> [WORK ITEM]: With the line containing "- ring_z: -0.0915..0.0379" as the start and the line containing "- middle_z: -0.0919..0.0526" as the end, transcribe that span of the entries below exactly, including both.
##### RECORDS FOR THE EXERCISE
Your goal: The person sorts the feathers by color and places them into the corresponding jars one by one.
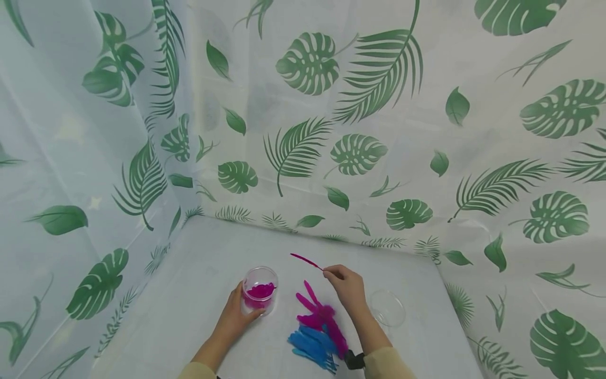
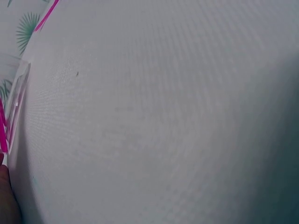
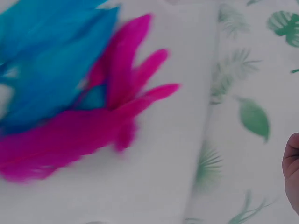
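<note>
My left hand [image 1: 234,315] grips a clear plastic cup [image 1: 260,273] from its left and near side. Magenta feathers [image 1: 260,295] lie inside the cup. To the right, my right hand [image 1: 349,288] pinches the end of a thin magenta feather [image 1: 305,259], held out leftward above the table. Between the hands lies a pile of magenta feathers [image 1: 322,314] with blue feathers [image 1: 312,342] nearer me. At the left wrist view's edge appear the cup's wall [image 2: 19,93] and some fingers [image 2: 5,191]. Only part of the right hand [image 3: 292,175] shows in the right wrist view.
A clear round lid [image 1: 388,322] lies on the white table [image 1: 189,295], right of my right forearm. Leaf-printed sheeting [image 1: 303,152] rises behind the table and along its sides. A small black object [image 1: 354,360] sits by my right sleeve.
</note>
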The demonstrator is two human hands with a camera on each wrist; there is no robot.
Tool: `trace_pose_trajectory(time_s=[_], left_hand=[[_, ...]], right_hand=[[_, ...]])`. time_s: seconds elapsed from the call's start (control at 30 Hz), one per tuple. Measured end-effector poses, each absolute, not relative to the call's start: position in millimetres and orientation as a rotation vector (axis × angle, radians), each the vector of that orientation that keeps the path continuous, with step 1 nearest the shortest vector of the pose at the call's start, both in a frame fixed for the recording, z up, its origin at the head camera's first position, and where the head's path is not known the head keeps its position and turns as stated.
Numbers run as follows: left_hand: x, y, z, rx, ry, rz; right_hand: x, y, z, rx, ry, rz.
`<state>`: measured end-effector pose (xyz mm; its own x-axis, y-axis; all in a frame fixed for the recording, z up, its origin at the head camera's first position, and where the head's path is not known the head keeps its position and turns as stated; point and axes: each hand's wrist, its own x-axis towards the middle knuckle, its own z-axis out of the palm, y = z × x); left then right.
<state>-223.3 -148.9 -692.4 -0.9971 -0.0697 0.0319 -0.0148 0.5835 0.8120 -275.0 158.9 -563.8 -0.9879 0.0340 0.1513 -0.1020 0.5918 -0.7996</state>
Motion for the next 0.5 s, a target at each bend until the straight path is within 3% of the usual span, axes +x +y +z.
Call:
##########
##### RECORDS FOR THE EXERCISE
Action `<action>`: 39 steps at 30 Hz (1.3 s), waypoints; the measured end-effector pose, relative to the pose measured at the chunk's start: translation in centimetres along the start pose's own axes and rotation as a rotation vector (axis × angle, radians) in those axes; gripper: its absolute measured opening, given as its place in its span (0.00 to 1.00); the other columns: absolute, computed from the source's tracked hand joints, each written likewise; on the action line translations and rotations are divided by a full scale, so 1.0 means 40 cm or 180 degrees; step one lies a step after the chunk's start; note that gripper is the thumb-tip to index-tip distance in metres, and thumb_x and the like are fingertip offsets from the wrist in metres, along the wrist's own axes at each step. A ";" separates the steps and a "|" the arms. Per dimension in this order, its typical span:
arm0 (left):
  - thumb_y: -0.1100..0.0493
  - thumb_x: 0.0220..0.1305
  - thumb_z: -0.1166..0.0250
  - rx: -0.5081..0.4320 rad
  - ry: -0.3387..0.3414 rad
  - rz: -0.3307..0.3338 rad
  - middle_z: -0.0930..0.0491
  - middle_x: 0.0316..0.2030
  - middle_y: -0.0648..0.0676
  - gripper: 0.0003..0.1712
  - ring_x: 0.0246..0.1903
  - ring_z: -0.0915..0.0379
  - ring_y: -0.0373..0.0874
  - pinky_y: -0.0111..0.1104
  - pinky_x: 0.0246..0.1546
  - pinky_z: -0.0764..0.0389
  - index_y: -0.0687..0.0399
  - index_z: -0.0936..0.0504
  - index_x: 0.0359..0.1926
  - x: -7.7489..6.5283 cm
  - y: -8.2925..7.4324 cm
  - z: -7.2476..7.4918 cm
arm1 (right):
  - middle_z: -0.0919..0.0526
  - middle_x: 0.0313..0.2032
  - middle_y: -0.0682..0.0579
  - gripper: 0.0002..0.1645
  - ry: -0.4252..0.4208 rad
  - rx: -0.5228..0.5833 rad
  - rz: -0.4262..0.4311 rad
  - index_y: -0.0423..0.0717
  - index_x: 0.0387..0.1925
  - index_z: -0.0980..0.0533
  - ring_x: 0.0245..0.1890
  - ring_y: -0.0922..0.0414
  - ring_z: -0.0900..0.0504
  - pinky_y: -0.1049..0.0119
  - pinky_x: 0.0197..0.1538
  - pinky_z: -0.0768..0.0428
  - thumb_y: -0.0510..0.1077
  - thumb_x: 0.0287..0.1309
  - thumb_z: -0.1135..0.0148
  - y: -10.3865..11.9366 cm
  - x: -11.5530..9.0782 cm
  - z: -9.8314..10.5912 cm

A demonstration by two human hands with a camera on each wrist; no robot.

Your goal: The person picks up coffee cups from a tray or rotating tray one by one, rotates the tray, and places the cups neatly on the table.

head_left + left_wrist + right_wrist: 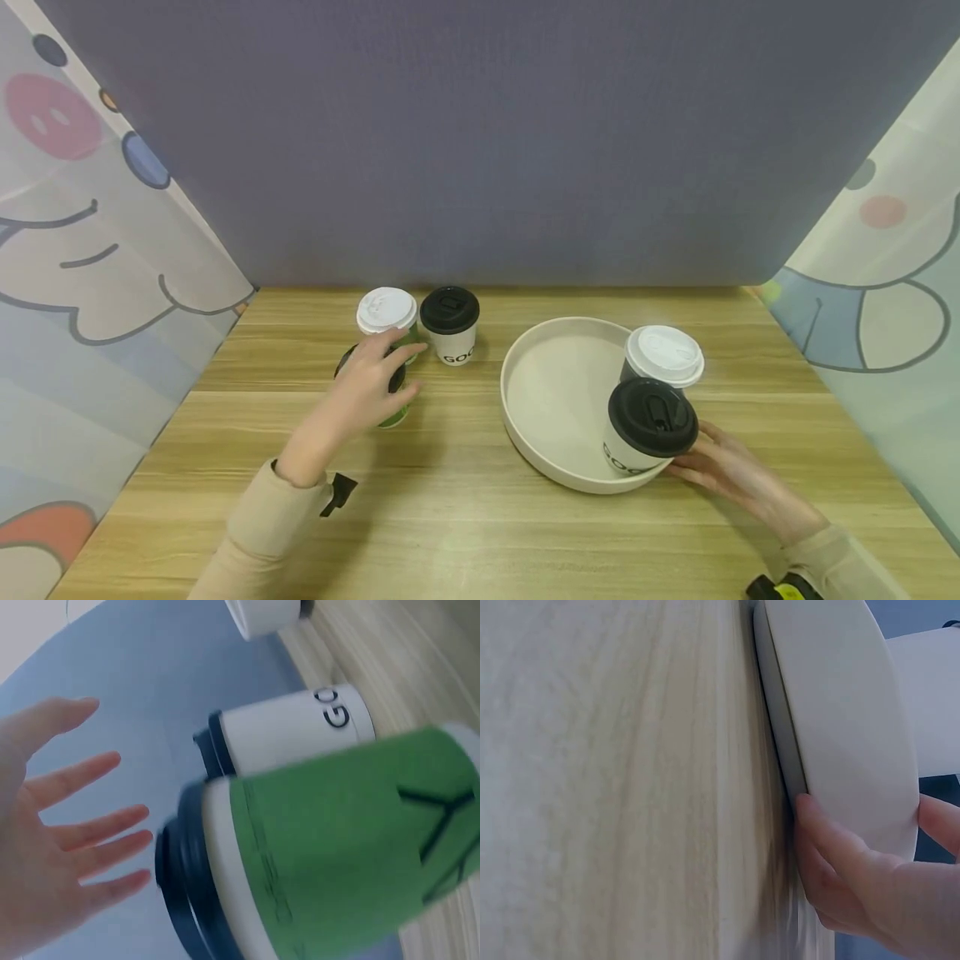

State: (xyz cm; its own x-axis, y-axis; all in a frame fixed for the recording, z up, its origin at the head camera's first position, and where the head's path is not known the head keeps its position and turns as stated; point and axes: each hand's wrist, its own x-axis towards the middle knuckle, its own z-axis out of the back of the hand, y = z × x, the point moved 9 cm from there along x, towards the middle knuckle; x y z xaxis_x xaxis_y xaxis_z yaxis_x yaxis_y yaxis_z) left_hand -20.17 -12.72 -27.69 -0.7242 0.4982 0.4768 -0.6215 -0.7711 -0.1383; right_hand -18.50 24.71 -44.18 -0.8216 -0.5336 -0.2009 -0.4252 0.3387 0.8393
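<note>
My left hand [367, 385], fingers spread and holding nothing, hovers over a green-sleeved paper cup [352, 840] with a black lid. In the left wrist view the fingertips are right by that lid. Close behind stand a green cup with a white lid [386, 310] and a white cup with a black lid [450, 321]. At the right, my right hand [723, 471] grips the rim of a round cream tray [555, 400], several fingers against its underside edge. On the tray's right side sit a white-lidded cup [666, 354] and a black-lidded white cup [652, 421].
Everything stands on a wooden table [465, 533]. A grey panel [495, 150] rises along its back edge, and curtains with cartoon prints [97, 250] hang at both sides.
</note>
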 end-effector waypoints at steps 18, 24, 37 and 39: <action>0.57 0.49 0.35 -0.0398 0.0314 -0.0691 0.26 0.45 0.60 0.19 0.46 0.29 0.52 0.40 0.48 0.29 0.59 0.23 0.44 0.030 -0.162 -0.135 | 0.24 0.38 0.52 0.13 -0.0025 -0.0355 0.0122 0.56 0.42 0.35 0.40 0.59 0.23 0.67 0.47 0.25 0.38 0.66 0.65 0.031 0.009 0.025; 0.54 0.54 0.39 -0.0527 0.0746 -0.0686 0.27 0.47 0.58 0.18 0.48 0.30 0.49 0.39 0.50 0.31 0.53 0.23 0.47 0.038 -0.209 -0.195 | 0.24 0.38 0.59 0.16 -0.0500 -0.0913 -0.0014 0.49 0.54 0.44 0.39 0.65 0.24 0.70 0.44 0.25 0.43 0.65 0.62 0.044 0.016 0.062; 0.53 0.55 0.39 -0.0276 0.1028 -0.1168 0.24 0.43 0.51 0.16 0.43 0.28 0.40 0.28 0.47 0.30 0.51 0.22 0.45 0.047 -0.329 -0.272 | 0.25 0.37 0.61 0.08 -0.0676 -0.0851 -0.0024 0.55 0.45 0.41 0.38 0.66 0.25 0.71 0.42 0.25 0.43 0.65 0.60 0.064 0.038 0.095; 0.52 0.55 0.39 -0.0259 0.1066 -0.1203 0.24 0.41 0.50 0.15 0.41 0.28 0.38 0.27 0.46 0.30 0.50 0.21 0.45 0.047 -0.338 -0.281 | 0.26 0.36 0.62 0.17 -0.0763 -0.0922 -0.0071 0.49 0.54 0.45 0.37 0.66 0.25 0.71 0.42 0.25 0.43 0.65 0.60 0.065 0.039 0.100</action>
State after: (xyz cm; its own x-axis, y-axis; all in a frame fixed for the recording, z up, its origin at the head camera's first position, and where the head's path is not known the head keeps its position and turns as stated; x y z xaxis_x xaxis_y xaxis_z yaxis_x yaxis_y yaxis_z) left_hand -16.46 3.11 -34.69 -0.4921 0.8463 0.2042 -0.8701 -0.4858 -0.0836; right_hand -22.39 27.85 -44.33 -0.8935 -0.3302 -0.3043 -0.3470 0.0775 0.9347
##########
> [ANSWER AREA]:
  - ring_z: -0.0915..0.0379
  - ring_y: -0.0373..0.0874
  - pinky_y: -0.0111..0.1104
  - pinky_x: 0.0246..0.1546
  - pinky_z: -0.0764..0.0389
  - index_y: -0.0687..0.0399
  - index_z: -0.0936..0.0504
  - index_x: 0.0359..0.1926
  - x: -7.7489..6.5283 cm
  - y: -8.2925..7.4324 cm
  - z: -7.2476..7.4918 cm
arm1 (right):
  - middle_z: -0.0919..0.0526

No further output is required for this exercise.